Majka Jeżowska jest najstarszą uczestniczką obecnej edycji "Tańca z Gwiazdami". W ostatnim odcinku zadała szyku. Odsłoniła nogi i zadała szyku w czerwonej spódnicy. 64-latka miała też doczepione włosy.
Majka Jeżowska pokazała klasę
Majka Jeżowska zgodziła się na udział w "Tańcu z Gwiazdami", czym zachwyciła telewidzów i teraz przyciąga co niedzielę prawdziwe tłumy przed telewizory. 64-latka może pochwalić się doskonałą kondycją, zdolnościami tanecznymi, a także świetnym wyglądem.

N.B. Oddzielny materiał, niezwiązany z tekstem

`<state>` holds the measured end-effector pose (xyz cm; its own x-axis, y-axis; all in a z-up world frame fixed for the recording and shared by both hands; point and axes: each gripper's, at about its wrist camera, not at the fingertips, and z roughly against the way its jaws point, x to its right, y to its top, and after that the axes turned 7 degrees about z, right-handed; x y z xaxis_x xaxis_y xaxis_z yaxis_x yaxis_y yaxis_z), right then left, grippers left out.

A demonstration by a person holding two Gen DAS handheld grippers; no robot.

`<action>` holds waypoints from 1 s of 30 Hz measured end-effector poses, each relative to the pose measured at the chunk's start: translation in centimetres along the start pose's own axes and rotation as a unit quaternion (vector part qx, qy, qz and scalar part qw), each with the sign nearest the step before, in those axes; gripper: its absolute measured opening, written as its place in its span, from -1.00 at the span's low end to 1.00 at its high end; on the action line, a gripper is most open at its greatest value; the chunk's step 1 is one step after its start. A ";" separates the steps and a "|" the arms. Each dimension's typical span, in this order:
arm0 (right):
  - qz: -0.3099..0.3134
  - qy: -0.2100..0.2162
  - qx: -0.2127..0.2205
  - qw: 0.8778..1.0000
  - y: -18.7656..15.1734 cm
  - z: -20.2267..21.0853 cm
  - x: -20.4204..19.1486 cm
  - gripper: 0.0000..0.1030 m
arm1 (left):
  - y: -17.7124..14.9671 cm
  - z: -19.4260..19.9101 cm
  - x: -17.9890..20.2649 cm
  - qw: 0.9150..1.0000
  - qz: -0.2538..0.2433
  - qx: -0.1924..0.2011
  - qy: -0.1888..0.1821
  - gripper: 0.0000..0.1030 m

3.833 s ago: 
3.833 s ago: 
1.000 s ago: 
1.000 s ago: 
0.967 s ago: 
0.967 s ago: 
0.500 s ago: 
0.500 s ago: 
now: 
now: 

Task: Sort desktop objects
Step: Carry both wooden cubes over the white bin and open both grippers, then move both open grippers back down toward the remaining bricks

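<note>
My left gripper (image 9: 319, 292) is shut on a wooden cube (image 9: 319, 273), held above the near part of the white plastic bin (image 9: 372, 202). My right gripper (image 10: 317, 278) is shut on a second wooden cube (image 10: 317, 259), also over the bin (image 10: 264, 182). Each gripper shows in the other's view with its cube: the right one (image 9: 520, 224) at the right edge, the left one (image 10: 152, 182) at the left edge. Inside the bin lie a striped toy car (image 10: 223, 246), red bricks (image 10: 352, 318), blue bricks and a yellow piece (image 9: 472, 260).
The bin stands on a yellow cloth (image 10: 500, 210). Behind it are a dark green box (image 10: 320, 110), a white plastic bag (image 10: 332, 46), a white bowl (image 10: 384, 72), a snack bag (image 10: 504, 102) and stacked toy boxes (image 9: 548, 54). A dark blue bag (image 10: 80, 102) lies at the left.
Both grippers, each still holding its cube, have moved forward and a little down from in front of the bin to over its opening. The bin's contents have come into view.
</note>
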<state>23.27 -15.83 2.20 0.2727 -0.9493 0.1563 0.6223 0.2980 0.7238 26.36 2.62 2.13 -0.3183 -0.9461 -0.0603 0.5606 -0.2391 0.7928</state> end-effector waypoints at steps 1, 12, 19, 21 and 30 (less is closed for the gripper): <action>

Tym razem podczas programu zatańczyła ogniste tango, czym zachwyciła telewidzów. Szczególną uwagę zwracała jednak jej stylizacja. Wokalistka wskoczyła w czarne, brokatowe i mocno błyszczące body z koronkowymi rękawami. Największą uwagę zwracała jednak asymetryczna spódnica z falbankami. Jeżowska odsłoniła zgrabne nogi. Trzeba przyznać, że 64-latka zdecydowanie ma się czym chwalić. Widać, że sporo pracuje nad sylwetką.
AKPA
Miała też przedłużone włosy
Przed ostatnim odcinek Jeżowska przeszła metamorfozę. Artystka była podekscytowana tym, co zobaczyła w lustrze. Okazuje się, że miała też przedłużone włosy. Po wizycie u fryzjera mówiła o tym, że obawia się, że teraz mogą pomylić ją z Marylą Rodowicz, ponieważ ma tak bujne i piękne włosy. Rzeczywiście fryzura była bardzo okazała, a włosy artystki były zdecydowanie dłuższe. Wyglądała po prostu pięknie prezentując się w wyjątkowej odsłonie. Jesteśmy przekonani, że na parkiecie jeszcze nie raz zada szyku i zachwyci telewidzów.